- Other name: Peggy Battin M. Pabst Battin
- Citizenship: USA
- Education: Bryn Mawr College 1963, BA University of California, Irvine (1973, MFA 1976, PhD)
- Known for: Assisted suicide research
- Children: Michael Wood Battin Sara Battin Pearson
- Scientific career
- Fields: Philosophy, ethics
- Workplaces: University of Utah
- Thesis: Plato on Truth and Truthlessness in Poetry (1976)

= Margaret Battin =

Philosopher and medical scientist

Margaret Pabst Battin, also known as Peggy Battin, is an American philosopher, medical ethicist, author, and an emeritus distinguished professor at the University of Utah. She is a supporter of assisted suicide and has worked extensively on ethical aspects of this issue. In 1993, she was named a Spinoza Chair at the University of Amsterdam for her studies on assisted suicide. Battin is a Hastings Center Fellow. In 2008, Battin's husband, Brooke Hopkins, became quadriplegic after a bicycle accident, which caused her to refine and augment her thinking about assisted suicide; he died in 2013 after he requested to turn off his life support.

==Education and career==
Battin earned a Bachelor of Arts in philosophy from Bryn Mawr College in 1963. Subsequently, she obtained a MFA in 1973 and a PhD in philosophy in 1976 from the University of California, Irvine. Her master's thesis was titled The Astonishing Possibilities of Love, and her doctoral thesis was titled Plato on Truth and Truthlessness in Poetry.

Battin took a position as visiting assistant professor at the University of Utah in 1975. She was promoted to assistant professor in 1977 and to associate professor in 1988. At Utah, she has been an adjunct professor of internal medicine in the division of medical ethics since 1990, and since 2000, she has held a position of distinguished professor of philosophy.

In 1988 Battin travelled to the Netherlands to study legal euthanasia. For the research she conducted, she was nominated as a candidate for the Spinoza Chair at the University of Amsterdam, a position she then held 1993.

Outside of non-fiction writing, Battin occasionally published fiction pieces including short stories. Fiction allowed her to explore scenarios outside the boundaries of academic philosophy. Her short story, Terminal Procedure, published in The Best American Short Stories 1976, explored ethical issues in research on animals. Robeck, a short story published in Ending Life: Ethics and the way we die (2005), depicted family tensions over what would now be called preemptive suicide in old age. The story was adapted into a stage play called WINTER by playwright Julie Jensen. The play premiered on October 12, 2016, at the Salt Lake Acting Company in Utah. It was also performed in Chicago, Illinois, and Berkeley, California, in 2017.

===Assisted suicide===

In 2007, Battin addressed the slippery slope argument used by opponents of assisted suicide. She was the primary author on the study which investigated the demographics of those who used assisted suicide in Oregon and euthanasia in the Netherlands. The study found that the people who used assisted suicide in the US had more "comparative social, economic, educational, professional and other privileges" than those who were considered to be in vulnerable groups. After a bicycle accident in November 2008, Battin's husband Brooke Hopkins became quadriplegic. While caring for him, she became aware of an "opposite, more subtle, kind of coercion — not the influence of a greedy relative or a cost-conscious state that wants [the patient] to die, but pressure from a much-loved spouse or partner who wants [the patient] to live."

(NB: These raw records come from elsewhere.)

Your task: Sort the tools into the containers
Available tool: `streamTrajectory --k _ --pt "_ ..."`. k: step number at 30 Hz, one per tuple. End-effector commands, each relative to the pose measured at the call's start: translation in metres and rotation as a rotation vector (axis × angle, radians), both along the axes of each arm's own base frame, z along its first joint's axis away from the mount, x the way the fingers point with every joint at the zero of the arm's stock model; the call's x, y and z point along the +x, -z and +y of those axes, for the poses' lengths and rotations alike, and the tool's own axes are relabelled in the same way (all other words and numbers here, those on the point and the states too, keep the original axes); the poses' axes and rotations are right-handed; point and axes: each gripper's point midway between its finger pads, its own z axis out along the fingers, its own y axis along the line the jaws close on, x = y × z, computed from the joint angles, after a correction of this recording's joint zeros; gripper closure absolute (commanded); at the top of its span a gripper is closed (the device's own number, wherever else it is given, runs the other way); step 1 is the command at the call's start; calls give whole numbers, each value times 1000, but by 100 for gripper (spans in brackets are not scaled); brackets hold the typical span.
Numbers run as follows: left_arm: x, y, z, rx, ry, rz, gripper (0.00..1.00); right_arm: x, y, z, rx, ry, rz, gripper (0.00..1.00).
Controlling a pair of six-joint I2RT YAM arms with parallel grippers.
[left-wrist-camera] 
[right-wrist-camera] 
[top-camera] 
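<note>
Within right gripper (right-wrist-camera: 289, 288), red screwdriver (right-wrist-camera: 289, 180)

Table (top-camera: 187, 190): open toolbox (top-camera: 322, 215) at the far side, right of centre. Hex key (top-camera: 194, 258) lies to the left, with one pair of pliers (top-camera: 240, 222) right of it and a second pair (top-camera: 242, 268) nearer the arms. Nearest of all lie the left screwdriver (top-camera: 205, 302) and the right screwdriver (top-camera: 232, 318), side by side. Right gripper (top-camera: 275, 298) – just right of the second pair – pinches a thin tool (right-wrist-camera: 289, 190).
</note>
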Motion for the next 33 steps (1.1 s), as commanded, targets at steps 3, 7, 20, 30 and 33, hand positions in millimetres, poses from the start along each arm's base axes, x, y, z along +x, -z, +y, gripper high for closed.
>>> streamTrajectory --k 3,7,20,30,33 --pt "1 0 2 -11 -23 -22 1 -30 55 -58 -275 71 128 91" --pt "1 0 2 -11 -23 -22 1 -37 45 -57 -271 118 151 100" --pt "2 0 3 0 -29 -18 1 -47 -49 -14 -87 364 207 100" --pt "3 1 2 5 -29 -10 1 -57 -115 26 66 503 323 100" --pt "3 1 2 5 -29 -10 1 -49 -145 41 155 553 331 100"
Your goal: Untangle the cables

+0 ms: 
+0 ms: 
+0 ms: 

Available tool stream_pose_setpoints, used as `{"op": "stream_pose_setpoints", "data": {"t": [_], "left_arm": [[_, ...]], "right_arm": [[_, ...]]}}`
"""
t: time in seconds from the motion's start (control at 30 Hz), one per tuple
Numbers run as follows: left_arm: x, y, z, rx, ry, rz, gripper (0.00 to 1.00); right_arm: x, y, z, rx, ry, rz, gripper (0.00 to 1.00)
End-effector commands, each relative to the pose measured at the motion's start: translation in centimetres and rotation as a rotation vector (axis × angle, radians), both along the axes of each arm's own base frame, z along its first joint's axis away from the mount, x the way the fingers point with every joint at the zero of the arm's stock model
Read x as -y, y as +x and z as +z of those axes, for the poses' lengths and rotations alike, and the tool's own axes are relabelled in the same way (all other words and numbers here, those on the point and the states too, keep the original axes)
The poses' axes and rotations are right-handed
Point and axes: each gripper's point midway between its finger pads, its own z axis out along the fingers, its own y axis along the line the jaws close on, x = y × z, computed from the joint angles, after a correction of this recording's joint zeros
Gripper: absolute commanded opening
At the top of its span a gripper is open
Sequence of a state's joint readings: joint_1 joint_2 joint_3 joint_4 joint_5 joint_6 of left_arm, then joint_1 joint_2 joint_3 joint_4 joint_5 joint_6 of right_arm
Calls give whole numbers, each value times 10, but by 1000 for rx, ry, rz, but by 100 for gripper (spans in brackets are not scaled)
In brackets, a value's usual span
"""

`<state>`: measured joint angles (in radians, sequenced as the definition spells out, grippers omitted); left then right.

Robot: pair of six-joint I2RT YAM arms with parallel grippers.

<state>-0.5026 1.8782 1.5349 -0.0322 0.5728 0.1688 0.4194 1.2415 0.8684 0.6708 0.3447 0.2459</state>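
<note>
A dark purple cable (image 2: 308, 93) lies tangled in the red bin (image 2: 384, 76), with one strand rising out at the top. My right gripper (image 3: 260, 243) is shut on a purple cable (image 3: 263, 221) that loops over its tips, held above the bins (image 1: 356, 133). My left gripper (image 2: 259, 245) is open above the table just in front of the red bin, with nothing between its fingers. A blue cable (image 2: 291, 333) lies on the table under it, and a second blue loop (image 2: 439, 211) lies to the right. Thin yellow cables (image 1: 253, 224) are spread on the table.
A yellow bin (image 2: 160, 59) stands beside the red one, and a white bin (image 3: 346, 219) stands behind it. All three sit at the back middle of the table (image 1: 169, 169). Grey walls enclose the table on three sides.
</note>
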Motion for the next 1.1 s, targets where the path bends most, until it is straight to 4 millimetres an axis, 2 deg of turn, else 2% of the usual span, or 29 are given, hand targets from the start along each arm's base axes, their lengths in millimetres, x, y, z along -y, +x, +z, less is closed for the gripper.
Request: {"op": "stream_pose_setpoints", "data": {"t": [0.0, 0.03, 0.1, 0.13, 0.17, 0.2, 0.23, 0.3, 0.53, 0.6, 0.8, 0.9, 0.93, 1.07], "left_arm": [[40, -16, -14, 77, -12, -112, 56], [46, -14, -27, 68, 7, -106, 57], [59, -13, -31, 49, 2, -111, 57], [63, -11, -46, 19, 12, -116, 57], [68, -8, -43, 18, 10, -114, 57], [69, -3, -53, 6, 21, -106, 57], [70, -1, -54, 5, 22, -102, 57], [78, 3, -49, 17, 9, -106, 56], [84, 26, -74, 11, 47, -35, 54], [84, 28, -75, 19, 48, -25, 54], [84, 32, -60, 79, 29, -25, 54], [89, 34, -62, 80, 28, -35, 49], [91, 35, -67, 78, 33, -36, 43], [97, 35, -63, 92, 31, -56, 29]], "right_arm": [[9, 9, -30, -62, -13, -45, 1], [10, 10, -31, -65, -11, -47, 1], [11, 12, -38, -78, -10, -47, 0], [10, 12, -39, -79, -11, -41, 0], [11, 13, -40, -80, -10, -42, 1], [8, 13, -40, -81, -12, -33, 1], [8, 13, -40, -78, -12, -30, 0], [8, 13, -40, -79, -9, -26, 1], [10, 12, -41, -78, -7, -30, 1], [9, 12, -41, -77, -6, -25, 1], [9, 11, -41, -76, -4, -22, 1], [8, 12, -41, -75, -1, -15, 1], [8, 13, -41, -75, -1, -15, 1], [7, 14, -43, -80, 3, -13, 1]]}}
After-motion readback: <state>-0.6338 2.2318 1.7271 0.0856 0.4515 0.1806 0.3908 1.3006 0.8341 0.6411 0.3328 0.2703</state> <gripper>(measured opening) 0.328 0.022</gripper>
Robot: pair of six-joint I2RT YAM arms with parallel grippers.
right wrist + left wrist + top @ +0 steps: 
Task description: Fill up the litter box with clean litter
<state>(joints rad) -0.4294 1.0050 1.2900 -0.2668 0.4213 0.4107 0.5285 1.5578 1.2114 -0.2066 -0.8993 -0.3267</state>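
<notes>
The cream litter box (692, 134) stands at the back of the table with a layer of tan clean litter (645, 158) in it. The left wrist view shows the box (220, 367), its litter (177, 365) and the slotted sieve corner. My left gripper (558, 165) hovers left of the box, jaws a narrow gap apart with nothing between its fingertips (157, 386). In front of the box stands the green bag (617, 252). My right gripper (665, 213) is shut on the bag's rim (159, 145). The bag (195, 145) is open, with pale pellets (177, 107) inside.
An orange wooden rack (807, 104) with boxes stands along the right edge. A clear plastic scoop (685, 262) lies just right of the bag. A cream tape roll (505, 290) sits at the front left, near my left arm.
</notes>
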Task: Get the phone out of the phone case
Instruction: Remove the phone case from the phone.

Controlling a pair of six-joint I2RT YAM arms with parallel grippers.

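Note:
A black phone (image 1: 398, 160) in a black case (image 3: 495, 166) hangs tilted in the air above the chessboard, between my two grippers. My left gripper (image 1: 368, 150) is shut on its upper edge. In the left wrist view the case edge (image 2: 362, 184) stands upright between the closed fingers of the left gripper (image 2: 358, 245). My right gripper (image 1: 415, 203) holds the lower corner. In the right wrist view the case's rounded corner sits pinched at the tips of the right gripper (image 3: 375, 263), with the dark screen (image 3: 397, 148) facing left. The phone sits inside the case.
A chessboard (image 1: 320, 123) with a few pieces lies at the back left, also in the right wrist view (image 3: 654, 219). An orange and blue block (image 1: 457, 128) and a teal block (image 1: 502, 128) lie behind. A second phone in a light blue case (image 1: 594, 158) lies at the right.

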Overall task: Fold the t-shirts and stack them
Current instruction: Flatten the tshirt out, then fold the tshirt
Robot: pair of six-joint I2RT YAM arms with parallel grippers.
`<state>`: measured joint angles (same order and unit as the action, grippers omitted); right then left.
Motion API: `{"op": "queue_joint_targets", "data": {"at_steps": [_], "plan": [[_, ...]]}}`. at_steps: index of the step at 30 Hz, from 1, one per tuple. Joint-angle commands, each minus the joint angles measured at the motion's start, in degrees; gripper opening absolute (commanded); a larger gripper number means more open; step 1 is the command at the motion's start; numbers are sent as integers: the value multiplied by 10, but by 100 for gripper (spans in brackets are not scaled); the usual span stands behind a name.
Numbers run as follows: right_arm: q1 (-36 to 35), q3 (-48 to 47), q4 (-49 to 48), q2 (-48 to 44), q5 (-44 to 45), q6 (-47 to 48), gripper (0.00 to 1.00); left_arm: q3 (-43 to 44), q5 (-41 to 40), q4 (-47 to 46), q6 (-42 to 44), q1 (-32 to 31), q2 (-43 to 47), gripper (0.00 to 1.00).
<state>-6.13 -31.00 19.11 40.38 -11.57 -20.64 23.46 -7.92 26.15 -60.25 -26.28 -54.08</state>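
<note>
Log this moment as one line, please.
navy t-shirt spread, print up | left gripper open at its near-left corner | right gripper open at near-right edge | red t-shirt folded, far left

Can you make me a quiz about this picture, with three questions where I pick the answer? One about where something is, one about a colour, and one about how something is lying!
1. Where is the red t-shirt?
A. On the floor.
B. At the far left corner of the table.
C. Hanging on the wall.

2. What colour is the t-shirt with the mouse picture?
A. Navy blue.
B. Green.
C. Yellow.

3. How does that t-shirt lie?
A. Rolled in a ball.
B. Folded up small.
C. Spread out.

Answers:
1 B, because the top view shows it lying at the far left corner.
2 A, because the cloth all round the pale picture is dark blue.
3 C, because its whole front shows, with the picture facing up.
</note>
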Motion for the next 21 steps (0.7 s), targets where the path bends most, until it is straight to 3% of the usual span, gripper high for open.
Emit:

In 2011 and 2012, Battin testified in legal cases for two women seeking the right to assisted dying, Canadian woman Gloria Taylor, who suffered from amyotrophic lateral sclerosis (ALS), (Note: Gloria Taylor won her case but died unexpectedly from an infection before she could take control of her own death.) and Irishwoman Marie Fleming, who suffered from multiple sclerosis. (Note: Fleming lost her case, and unsuccessfully appealed to the Irish Supreme Court.) Under cross-examination in Taylor's case, the Canadian government's attorney remarked to Battin that her husband's accident had "presented some pretty profoundly serious challenges to her thinking on the subject.” Battin replied that it had, “but only by provoking the ‘concerted re-re-rethinking’ that any self-respecting philosopher engages in,” and continued with a statement on her continuing commitment to two moral constructs in end-of-life decision-making: autonomy and mercy. "Only where both are operating — that is, where the patient wants to die and dying is the only acceptable way to the patient to avoid pain and suffering — is there a basis for physician-assisted dying... Neither principle is sufficient in and of itself and, in tandem, the two principles operate as safeguards against abuse."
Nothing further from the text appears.